■ **Task to carry out**
Give back an exact copy of the lines in the records below, from the line that has "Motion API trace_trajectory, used" through the line that has "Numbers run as", and nothing besides.

-- -- --

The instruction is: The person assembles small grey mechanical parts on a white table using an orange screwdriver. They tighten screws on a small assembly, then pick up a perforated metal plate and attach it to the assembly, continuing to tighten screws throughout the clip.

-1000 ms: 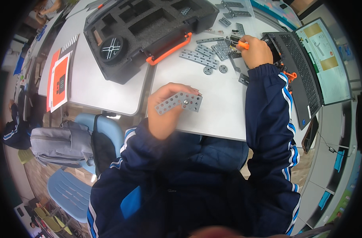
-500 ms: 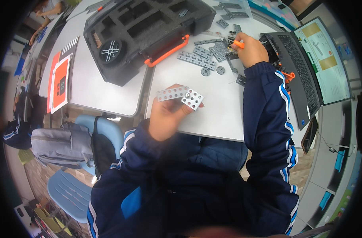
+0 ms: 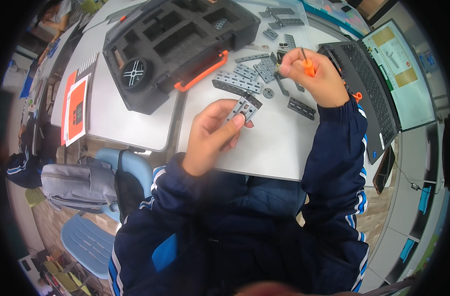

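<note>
My left hand (image 3: 212, 130) grips a grey perforated metal bracket (image 3: 243, 109) between thumb and fingers, above the near part of the table. It is tilted, and a darker section shows at its upper end. My right hand (image 3: 319, 74) is closed around an orange-handled screwdriver (image 3: 308, 68), whose thin shaft sticks up above the knuckles. The thumb and forefinger of that hand are pinched over the loose metal parts; whether they hold something small cannot be made out. Beyond the left hand lie perforated plates (image 3: 239, 80) and a small grey disc (image 3: 268, 92).
A dark slotted bar (image 3: 301, 107) lies on the white table (image 3: 279, 148). A black foam-lined case (image 3: 158, 84) with an orange handle stands at the far left, a wheel (image 3: 135, 73) on it. An open laptop (image 3: 368, 74) is on the right, booklets (image 3: 77, 111) at the left.
My left hand has turned the bracket, so its broad holed faces no longer point up. My right hand has drawn slightly nearer and right, and the screwdriver's shaft now points up.
</note>
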`<state>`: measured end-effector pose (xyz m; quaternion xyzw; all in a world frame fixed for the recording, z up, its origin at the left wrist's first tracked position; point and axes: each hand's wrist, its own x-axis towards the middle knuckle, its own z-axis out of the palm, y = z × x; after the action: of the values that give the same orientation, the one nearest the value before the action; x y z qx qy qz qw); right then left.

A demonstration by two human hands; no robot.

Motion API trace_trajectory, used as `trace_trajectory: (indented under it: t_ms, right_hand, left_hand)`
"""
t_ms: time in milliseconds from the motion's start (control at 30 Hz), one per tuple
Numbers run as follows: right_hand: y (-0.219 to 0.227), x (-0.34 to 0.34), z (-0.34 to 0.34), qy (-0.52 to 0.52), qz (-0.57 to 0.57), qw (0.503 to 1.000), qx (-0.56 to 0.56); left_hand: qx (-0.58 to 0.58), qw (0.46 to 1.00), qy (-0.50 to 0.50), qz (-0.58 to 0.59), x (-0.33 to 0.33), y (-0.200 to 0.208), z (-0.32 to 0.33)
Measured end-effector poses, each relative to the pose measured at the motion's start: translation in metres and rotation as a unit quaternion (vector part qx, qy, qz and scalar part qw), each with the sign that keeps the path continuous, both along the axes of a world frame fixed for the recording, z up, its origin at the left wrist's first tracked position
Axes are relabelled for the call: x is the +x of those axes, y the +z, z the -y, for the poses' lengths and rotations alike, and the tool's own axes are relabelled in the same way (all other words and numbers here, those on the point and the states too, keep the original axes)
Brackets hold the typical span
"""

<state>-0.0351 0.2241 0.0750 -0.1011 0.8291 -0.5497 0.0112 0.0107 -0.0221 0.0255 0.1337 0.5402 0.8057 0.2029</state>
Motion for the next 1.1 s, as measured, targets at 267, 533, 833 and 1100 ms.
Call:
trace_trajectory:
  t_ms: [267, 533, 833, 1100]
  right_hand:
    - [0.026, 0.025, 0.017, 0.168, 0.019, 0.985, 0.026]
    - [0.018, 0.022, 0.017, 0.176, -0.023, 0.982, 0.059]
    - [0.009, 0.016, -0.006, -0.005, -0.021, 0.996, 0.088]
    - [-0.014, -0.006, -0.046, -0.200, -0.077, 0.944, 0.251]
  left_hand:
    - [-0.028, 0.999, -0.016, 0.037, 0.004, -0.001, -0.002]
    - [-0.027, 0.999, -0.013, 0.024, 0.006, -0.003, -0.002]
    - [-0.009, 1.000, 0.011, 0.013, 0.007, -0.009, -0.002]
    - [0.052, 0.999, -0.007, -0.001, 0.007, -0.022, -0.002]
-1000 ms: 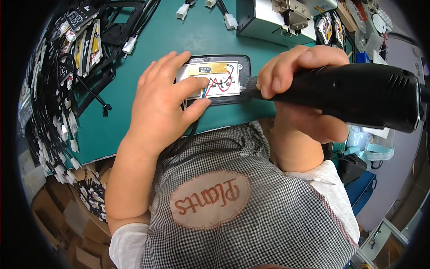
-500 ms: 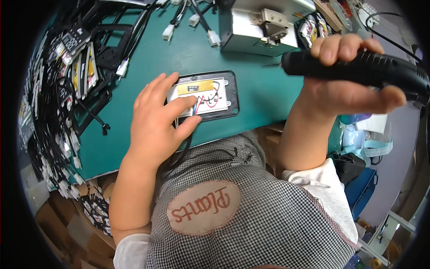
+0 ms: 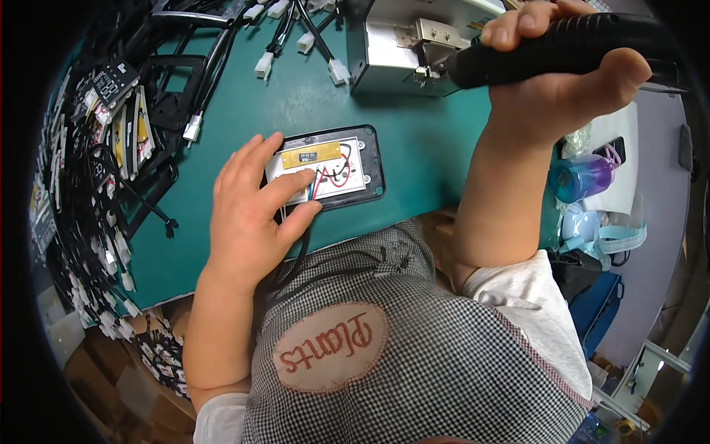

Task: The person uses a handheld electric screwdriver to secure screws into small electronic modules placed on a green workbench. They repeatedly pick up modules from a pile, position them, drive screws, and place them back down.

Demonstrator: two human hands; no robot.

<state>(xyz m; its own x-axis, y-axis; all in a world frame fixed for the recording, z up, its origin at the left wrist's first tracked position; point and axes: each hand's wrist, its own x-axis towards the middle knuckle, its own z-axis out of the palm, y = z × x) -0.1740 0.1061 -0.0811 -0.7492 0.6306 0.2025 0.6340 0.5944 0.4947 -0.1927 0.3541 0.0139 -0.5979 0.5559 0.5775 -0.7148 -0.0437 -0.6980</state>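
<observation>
A shallow black plastic housing (image 3: 379,159) lies on the green bench mat, with a white circuit board (image 3: 358,166) inside it. Across the board runs a yellow strip (image 3: 333,152), and thin coloured wires (image 3: 316,189) cross beneath my fingers. My left hand (image 3: 248,211) grips the housing's left side, its index finger and thumb at the wires. Raised at the upper right, my right hand (image 3: 543,96) is wrapped round a black electric screwdriver (image 3: 510,65). The screwdriver's front end is at the metal mechanism (image 3: 438,35) of a grey box; its tip is hard to make out there.
The grey metal box (image 3: 381,48) stands at the back. Bundles of black cables with white connectors (image 3: 111,255) crowd the left side, beside black frames and small display boards (image 3: 115,81). More connectors (image 3: 339,72) lie at the back. A blue-purple cup (image 3: 584,180) stands at right.
The screwdriver in my right hand has moved up and left to the box's metal mechanism. My left hand remains on the housing; the whole view has shifted slightly.
</observation>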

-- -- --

■ **Exercise answer**
Motion API trace_trajectory, used as `trace_trajectory: (indented under it: t_ms, right_hand, left_hand)`
"""
t_ms: time in milliseconds from the motion's start (control at 30 Hz), one per tuple
Numbers run as follows: right_hand: y (-0.219 to 0.227), x (-0.34 to 0.34), z (-0.34 to 0.34), qy (-0.52 to 0.52), qz (-0.57 to 0.57), qw (0.503 to 1.000), qx (-0.56 to 0.56); left_hand: qx (-0.58 to 0.58), qw (0.46 to 1.00), qy (-0.50 to 0.50), qz (-0.58 to 0.59), x (-0.33 to 0.33), y (-0.200 to 0.208), z (-0.32 to 0.33)

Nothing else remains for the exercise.